**Work request**: Using the records below, output the stretch that opens with the line containing "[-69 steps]" and closes with the line containing "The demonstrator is", exactly and including both lines, with nothing more.

**Material for this task**:
————————

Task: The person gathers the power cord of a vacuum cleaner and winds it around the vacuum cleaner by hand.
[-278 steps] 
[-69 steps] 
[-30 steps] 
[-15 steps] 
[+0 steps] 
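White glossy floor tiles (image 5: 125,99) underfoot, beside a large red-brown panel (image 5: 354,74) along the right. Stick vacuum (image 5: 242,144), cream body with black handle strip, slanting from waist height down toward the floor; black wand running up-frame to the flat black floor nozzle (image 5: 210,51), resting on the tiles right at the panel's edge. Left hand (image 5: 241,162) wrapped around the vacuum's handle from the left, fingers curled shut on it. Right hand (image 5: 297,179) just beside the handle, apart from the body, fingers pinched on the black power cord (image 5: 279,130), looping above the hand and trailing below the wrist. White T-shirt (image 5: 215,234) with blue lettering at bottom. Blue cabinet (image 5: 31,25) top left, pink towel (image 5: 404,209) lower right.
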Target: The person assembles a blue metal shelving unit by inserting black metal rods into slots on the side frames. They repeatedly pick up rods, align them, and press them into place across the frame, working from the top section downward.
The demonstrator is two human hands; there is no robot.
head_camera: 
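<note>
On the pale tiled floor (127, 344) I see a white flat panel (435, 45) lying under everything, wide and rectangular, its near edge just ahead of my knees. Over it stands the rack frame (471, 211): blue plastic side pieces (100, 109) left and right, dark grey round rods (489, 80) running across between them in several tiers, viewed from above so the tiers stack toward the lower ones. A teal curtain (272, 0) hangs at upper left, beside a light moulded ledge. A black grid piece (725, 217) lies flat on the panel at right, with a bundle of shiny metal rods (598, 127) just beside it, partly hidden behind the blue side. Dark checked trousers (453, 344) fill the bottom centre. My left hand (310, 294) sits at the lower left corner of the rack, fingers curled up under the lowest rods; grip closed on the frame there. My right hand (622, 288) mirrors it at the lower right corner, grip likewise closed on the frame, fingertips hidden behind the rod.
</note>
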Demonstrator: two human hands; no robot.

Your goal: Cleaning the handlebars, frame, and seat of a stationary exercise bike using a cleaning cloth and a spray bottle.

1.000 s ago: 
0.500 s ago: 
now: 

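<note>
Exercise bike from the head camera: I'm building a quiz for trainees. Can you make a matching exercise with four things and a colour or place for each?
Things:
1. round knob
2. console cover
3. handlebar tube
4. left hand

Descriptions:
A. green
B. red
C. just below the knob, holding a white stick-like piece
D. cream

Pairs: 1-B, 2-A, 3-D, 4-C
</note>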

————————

**Response**:
[-69 steps] 
[-30 steps] 
[-15 steps] 
[+0 steps] 
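White glossy floor tiles (image 5: 125,99) underfoot, beside a large red-brown panel (image 5: 354,74) along the right. Stick vacuum (image 5: 242,144), cream body with black handle strip, slanting from waist height down toward the floor; black wand running up-frame to the flat black floor nozzle (image 5: 210,51), resting on the tiles right at the panel's edge. Left hand (image 5: 241,162) wrapped around the vacuum's handle from the left, fingers curled shut on it. Right hand (image 5: 297,179) just beside the handle, apart from the body, fingers pinched on the black power cord (image 5: 279,130), looping above the hand and trailing below the wrist. White T-shirt (image 5: 215,234) with blue lettering at bottom. Blue cabinet (image 5: 31,25) top left, pink towel (image 5: 404,209) lower right.
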Target: The person assembles a blue metal shelving unit by inserting black metal rods into slots on the side frames. They repeatedly pick up rods, align them, and press them into place across the frame, working from the top section downward.
The demonstrator is two human hands; there is no robot.

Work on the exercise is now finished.